Napoleón y el Islam

Napoleón y el Islam

Louis Blin aborda en su obra “Napoleón y el Islam” numerosos aspectos de la relación entre dicha religión y el emperador francés. El relato de la expedición egipcia de 1798, primera parte del plan expansionista ideado por Charles Maurice Talleyrand-Périgord, ilumina la compleja personalidad de Napoleón (1769-1821): un mensajero de reconciliación entre el cristianismo y el islam, entre Occidente y Oriente. Atrapado entre un sueño idealista y una ambición desmedida, la arrogancia del “Sultán el-Kebir” y su proyecto imperial universal condujeron el idealismo de la Ilustración a un callejón sin salida suicida.

 

Louis Blin no es indulgente en su valoración del fracaso de Napoleón. Sin embargo, demuestra, con pruebas fehacientes, la profunda sinceridad de la islamofilia de Bonaparte, este “católico que prefería el islam al cristianismo”.

Una oportunidad perdida con Oriente

¿Cuál fue la base de la fascinación de Napoleón por el islam? El autor analiza meticulosamente sus causas. En primer lugar, estuvo la influencia de Jean-Jacques Rousseau (m. 1778), un estrecho aliado del Imperio Otomano, quien, en su Contrato Social, veía al profeta Muhammad como “un genio grande y poderoso” y un legislador.

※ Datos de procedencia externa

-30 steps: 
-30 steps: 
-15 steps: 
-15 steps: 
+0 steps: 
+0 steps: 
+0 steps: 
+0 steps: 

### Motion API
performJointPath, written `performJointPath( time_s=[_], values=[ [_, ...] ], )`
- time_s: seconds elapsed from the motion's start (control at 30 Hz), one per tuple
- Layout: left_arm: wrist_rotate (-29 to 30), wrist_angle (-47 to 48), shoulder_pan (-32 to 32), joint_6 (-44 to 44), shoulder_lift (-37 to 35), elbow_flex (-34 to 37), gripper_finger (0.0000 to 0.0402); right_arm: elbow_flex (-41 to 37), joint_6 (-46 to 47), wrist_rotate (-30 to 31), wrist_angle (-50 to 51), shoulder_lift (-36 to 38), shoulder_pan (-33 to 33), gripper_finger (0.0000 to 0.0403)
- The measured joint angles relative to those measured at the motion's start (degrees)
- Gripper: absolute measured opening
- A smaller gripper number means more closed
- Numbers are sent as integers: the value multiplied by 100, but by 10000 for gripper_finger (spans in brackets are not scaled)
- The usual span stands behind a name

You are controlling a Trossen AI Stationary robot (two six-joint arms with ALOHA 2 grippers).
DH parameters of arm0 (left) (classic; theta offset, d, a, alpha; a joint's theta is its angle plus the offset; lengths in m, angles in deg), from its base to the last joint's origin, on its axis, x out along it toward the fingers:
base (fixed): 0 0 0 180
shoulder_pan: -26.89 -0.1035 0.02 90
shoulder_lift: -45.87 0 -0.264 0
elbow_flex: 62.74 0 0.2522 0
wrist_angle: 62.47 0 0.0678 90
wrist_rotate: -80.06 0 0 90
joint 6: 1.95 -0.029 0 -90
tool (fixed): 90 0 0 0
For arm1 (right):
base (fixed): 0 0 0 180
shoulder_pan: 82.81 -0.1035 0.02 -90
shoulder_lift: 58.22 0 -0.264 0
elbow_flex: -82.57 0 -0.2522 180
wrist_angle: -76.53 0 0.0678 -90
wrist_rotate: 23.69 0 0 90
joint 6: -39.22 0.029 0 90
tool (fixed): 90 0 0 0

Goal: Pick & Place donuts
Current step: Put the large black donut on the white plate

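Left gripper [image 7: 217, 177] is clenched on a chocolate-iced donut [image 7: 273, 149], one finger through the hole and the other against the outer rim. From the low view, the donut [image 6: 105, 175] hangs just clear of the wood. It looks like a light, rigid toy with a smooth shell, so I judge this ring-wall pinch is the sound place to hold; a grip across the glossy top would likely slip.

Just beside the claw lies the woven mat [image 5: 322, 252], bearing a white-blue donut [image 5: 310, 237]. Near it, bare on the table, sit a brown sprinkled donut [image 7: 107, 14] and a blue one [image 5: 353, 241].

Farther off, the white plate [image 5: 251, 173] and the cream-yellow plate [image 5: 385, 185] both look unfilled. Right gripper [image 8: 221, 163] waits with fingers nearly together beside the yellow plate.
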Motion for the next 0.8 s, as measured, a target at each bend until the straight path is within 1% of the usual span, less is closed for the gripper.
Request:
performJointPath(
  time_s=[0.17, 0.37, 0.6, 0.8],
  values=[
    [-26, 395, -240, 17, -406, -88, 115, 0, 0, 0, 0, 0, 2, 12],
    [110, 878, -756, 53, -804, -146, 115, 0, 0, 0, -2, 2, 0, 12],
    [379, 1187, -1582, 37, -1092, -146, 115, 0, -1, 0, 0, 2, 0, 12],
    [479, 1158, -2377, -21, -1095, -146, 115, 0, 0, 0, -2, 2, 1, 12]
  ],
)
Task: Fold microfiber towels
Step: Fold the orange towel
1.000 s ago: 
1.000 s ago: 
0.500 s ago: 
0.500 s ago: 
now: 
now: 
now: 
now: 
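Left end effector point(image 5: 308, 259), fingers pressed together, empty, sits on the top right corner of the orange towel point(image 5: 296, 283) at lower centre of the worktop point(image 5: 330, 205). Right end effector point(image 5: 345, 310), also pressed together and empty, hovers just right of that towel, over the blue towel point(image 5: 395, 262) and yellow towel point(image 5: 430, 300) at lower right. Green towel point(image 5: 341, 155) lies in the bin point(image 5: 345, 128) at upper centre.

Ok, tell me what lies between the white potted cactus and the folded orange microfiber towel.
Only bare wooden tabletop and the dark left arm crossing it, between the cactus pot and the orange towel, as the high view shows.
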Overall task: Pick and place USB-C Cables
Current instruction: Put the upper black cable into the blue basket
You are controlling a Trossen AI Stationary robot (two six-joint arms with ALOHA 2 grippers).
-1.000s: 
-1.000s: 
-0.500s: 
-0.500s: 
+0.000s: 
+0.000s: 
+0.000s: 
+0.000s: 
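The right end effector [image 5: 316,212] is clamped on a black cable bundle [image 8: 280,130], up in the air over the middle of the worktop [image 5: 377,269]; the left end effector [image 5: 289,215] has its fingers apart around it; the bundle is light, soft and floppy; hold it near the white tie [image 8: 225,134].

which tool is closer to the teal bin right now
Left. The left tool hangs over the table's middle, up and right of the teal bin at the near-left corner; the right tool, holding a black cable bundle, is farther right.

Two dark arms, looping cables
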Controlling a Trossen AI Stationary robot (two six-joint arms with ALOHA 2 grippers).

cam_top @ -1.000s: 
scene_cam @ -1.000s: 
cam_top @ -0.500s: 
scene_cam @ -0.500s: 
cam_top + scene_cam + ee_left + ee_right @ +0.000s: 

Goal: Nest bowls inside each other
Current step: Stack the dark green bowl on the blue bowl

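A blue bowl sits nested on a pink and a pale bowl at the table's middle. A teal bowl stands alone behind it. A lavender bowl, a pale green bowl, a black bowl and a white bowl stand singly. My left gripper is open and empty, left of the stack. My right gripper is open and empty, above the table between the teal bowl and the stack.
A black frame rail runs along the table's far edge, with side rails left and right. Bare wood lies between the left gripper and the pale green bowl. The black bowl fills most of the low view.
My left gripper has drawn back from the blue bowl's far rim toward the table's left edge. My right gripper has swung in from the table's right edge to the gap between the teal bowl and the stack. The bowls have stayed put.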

Estas ideas rousseaunianas de justicia social, libertad de conciencia y tolerancia hacia todas las religiones fueron adoptadas por Napoleón como una alternativa a la descristianización revolucionaria. Como consecuencia de este enfoque filosófico, todas las religiones fueron equiparadas. Libre del espíritu de cruzada, Napoleón defendió el proyecto de una “gran nación multiétnica donde los musulmanes tienen el lugar que les corresponde” y se imaginó a sí mismo como un nuevo líder, un legislador conquistador que acudía en auxilio del Oriente subyugado.

Sultán en El Cairo, emperador en París

Es imposible hablar de Napoleón sin mencionar su política hegemónica antibritánica. La ambición de Napoleón se cristalizó en su proyecto de una “nación árabe”: “¿Cómo puede el fértil Egipto, la santa Arabia, estar dominada por pueblos del Cáucaso (los turcos)?”, exclamó.

Sin embargo, el objetivo político y estratégico no es lo que centra la atención del autor, quien busca, sobre todo, destacar la “dimensión religiosa de su propia creación” y la búsqueda de identidad de este primer héroe romántico. Abundan los testimonios de su círculo íntimo que dan fe de la empatía de Napoleón por el dogma unificador del islam: “El emperador lee el Corán en silencio y declara que la religión de Muhammad es la más bella”.

Aliada a su sueño de grandeza, su admiración por el islam lo llevó a “abandonar una Francia codiciada por un Egipto deseado”. Sus memorias, “Las campañas en Egipto y Siria”, escritas al final de su vida, dan fe de su profunda empatía y anticipan el “viaje a Oriente” de los románticos.

¿Era sincera su islamofilia?

Lejos de ser parcial, Louis Blin presenta los hechos y los escritos del emperador, y los contrasta para que los lectores puedan formarse su propia opinión al respecto.

Su estudio revela que no se puede negar la sinceridad de su admiración por el islam y su Profeta, como demuestran sus últimas declaraciones, cuando ya no es el conquistador de Egipto quien habla. Cuando, en 1816, en Santa Elena, reprochó a Voltaire por “decir que un gran hombre que había cambiado el mundo actuaba como el más vil canalla”, difícilmente se le podía acusar de oportunismo. Su correspondencia con sus seres queridos en sus últimos años revela a un “musulmán de corazón” que distaba mucho de haber pronunciado la shahada a la ligera en 1798. “Redactó y firmó la profesión de fe musulmana con plena consciencia y en numerosas ocasiones”, nos dice el autor.

En el exilio, incluso escribió al general Gourgaud: “Espero que pronto llegue el día en que el islam predomine en el mundo”. En conclusión, el autor desmonta muchos argumentos que ponen en duda la sinceridad de la islamofilia de Napoleón, un punto que los lectores comprenderán.

Emperador republicano y católico por convención social, las paradojas de Napoleón se miden frente a la singularidad de este “hombre excepcional”, ante todo teísta: “Existe un Ser infinito ante el cual yo, Napoleón, no soy absolutamente nada…”. El lúcido análisis de Louis Blin sobre la islamofilia del emperador, a pesar del secretismo que la rodeaba, demuestra que se puede ser francés y europeo y musulmán de corazón. No reconocer la inclinación hacia el islam entre los grandes hombres de la nación sería, según él, traicionar la gran cultura francesa.